# Bellum Fuzz MkI



## manfesto (Feb 12, 2021)

@PedalPCB is the 680p on the silkscreen possibly a misprint? The tone control had a *very* wide imbalance with a 680p, replaced it with a 100n and it functioned as expected (which maybe isn’t what DBA was going for) with a relatively even sweep from bassy to trebley, instead of insanely bassy for 20% then a crazy scoop from 20-50% then just progressively more nasal?

Other than that, I built it with 2N5088s (all around hFE 270-300) and 100n caps and it fired up straight away and sounds just like the demos.

I did socket the 27K and tried with and without; with the 27K there was a noticeable volume drop but not much change in the character of the distortion, so I left it out and wouldn’t really recommend bothering unless you’ve got germanium diodes to spare.

(left the diodes in just in case though)


----------



## Robert (Feb 12, 2021)

manfesto said:


> @PedalPCB is the 680p on the silkscreen possibly a misprint?

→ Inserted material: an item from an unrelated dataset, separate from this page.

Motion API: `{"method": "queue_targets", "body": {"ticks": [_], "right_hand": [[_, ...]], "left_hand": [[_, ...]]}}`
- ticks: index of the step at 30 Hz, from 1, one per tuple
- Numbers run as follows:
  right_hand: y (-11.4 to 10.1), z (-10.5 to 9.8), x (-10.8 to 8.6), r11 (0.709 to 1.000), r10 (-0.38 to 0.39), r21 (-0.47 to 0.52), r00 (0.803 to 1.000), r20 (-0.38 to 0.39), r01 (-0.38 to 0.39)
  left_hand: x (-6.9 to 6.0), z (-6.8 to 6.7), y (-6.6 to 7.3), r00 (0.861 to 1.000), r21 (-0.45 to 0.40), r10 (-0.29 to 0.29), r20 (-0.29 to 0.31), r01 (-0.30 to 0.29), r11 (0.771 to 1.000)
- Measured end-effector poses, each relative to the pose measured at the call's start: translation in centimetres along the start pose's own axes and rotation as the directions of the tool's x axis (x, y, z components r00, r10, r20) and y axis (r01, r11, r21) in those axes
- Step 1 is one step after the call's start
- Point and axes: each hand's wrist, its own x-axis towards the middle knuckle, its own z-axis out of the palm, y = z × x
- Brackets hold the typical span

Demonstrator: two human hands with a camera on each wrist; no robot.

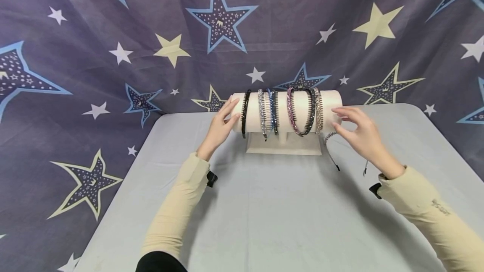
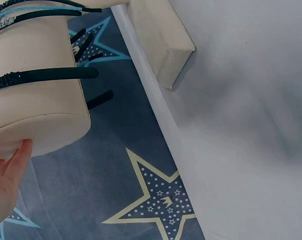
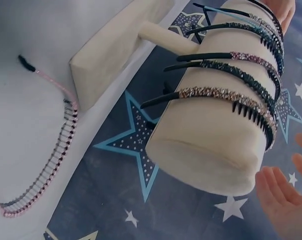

Not a misprint...   Yet another one of the absurd variations of the original floating around.

The board is marked 680n, but 680p is what was installed.     Which one is more correct?  Your guess is as good as mine.     

I'm still looking on a daily basis for an original so I can trace it myself.


----------



## manfesto (Feb 12, 2021)

Robert said:


> Not a misprint...   Yet another one of the absurd variations of the original floating around.
> 
> The board is marked 680n, but 680p is what was installed.     Which one is more correct?  Your guess is as good as mine.
> 
> I'm still looking on a daily basis for an original so I can trace it myself.


At this point I’d bet dollars to dimes that if you did get an original you’d find yet *another* variation lol


----------



## dajones191 (Feb 18, 2021)

Did you use a 20n capacitor? I'm having trouble tracking one down


----------



## manfesto (Feb 18, 2021)

dajones191 said:


> Did you use a 20n capacitor? I'm having trouble tracking one down


The 120nF and 20nF are parallel and add up to 140nF, so you can use a 100n and a 47n to get 147nF instead (or if you've got one, just a 150nF and leave the other empty)


----------



## dajones191 (Feb 18, 2021)

ooo thanks so much


----------



## Chuck D. Bones (Feb 18, 2021)

Lookin' good!


----------



## Barry (Mar 6, 2021)

Beautiful build


----------



## Bobbyd67 (Mar 16, 2021)

manfesto said:


> @PedalPCB is the 680p on the silkscreen possibly a misprint? The tone control had a *very* wide imbalance with a 680p, replaced it with a 100n and it functioned as expected (which maybe isn’t what DBA was going for) with a relatively even sweep from bassy to trebley, instead of insanely bassy for 20% then a crazy scoop from 20-50% then just progressively more nasal?
> 
> Other than that, I built it with 2N5088s (all around hFE 270-300) and 100n caps and it fired up straight away and sounds just like the demos.
> 
> ...


Hey manfesto!

I just got done with my build last night. I used the values on the silkscreen so 680n and 680p and all 2n5089.... Like any DBA clone builds.... it didn't sound anything like the demo's xD. I haven't had the time to troubleshoot yet but I have looked on other forums for where to start ! Like you the 680p tone cap makes the tone knob sound way off and it looks like anything between 100n to 220n to even 680n makes it sound better.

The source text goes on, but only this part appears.